Дождь лил и баламутил море неделю подряд, так что оно приобрело густой белый оттенок: издалека казалось, что оно составлено из одних только соли и пены. Под белесой водой что-то хищно и зло клокотало, вырываясь на поверхность отчаянными всплесками, сталкиваясь, закручиваясь стремительными и визгливыми воронками, которые Дюк прозвал "собачьей свадьбой на морозе". Кульминация шторма пришлась на вечер воскресенья. По рассказу Микешки, незнакомец явился в тот самый миг, когда у них в саду с корнем выдернуло молодое вишневое деревце, и, перекрикивая дождь, заявил, что желает снять комнату. Он насквозь промок: края его широкополой шляпы зловеще обвисли, одежда облепила тело. Из-под шляпы, смаргивая крупные дождевые слезы, на Микешку глядели совершенно безумные глаза; остальные черты словно бы размыло дождем. Незнакомец был немногословен, держался подчеркнуто любезно и выговаривал слова с особой тщательностью пьяного. И точно — разило от него за версту. Бросив сумку и громоздкую прямоугольную штуку в отведенной ему комнате, он вручил Микешкиной матери аванс, осведомился о ближайшем питейном заведении и ушел в рассеченную молниями тьму, оставив заинтригованных хозяев наедине со своими домыслами. Нашли его утром, под дверью, и подумали было, что он:
мертв,
мертвецки пьян,
спит мертвым сном, -
все три версии отчасти подтвердились, — но дело даже не в этом, а в том, что молодчик понарассказывал, придя в себя. Накануне вечером, нагрузившись местным пойлом, он отправился к морю и за каким-то лядом (тут он не очень распространялся) полез в воду. Дальше воспоминания его рвались, закручивались йодистой морской воронкой и шли ко дну, вспыхнув под конец фантастическим магнием: из бесноватых морских пучин его - внимание! — выдернула — та-дам! — старуха! Старуха, ибо в том, кто эта "маленькая, с длинными волосами пожилая женщина в черном", сомнений быть не могло. Но как? зачем? по какому праву? "Как могла старушенция, из которой труха сыплется, не только не сгинуть сама, но и вытащить на берег этого дылду?" — резонно заключила общественность. Дылде никто не поверил.

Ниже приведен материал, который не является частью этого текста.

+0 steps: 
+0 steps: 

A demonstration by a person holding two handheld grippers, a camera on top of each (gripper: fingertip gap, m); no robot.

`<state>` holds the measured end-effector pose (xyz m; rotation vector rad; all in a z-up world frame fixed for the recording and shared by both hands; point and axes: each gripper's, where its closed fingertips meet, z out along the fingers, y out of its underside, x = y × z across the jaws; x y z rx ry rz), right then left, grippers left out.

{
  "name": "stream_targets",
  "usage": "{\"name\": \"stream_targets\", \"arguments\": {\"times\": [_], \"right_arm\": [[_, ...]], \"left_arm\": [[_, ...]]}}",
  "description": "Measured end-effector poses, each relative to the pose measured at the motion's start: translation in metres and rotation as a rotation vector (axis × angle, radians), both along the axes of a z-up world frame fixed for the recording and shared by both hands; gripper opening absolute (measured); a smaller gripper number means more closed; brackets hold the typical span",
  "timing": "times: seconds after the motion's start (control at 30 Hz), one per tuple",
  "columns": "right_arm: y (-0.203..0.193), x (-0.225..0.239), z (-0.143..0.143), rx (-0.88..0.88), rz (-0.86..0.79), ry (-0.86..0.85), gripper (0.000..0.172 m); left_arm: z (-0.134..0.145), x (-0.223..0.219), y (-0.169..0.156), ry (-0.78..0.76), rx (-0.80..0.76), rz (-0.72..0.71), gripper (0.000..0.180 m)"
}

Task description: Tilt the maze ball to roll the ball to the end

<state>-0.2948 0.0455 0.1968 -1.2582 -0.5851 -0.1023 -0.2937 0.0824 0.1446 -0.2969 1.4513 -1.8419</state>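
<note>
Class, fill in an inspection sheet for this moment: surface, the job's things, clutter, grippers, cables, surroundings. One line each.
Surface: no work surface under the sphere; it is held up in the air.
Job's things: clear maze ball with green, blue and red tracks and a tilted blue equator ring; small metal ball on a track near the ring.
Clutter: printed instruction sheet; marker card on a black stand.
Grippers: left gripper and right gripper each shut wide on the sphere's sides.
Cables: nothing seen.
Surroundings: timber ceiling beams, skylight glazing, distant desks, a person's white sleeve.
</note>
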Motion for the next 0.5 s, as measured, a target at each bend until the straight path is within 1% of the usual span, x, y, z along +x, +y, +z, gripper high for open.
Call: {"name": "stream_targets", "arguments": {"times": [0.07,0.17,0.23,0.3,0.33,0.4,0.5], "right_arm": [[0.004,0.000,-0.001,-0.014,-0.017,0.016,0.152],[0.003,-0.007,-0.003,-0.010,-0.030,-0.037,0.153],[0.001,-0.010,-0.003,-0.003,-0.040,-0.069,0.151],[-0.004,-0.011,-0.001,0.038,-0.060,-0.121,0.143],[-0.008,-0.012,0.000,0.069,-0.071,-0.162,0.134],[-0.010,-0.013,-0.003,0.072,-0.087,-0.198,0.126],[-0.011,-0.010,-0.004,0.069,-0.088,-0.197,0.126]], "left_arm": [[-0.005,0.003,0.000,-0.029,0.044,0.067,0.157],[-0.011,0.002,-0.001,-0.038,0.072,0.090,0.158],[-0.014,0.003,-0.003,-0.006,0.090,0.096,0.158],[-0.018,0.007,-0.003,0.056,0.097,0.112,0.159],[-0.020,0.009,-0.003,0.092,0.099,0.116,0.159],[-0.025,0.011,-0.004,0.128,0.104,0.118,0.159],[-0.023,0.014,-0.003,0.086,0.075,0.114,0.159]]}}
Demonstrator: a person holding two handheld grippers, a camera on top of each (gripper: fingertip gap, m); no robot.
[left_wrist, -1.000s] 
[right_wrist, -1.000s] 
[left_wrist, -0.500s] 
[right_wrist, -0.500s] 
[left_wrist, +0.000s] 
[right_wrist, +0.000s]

Борисенки (Микешка в особенности) чрезвычайно гордились квартирантом — единственным на весь городок — и потчевали им плохо скрывающих зависть соседей. По вечерам, когда алый камешек солнца, застряв между желтыми скалами, окрашивал их в бирюзу и лаванду, упрямые старушки — рот подковкой — и нафабренные, бравые старички подтягивались к борисенковской гостеприимной веранде. Там они втискивали себя в старые камышовые кресла, долго и тяжко подбирая наименее болезненное положение рук и ног, охали, кряхтели, запивали чаем малину и, если бы не лукавые огоньки в глазах, были бы неотличимы от корней старого сонного дерева. Молодежь с напускным безразличием фланировала за воротами, вытягивая иногда над забором крепкие загорелые шеи. Долго длилось волнительное, театральное ожидание: публика шумно рассаживалась; гудела галерка; в ложах нервно смеялись; в оркестровой яме покашливали; шевелился тяжелый красный занавес; звучал третий, четвертый, сто двадцать четвертый звонок. Наконец, доведя зал до изнеможения, появлялся квартирант: небритый, с колючими крапивными глазами, и, раздавая поклоны, похожие на птичьи клевки, пробегал по двору, гулко стукал калиткой и, бесстрастный, не обращая внимания на любопытную толпу, удалялся в сторону моря. Он был высок, скуласт, худ как черт; его губы блестели, словно он все время ест куриный бульон. Под мышкой он держал этюдник: Дылда оказался художником.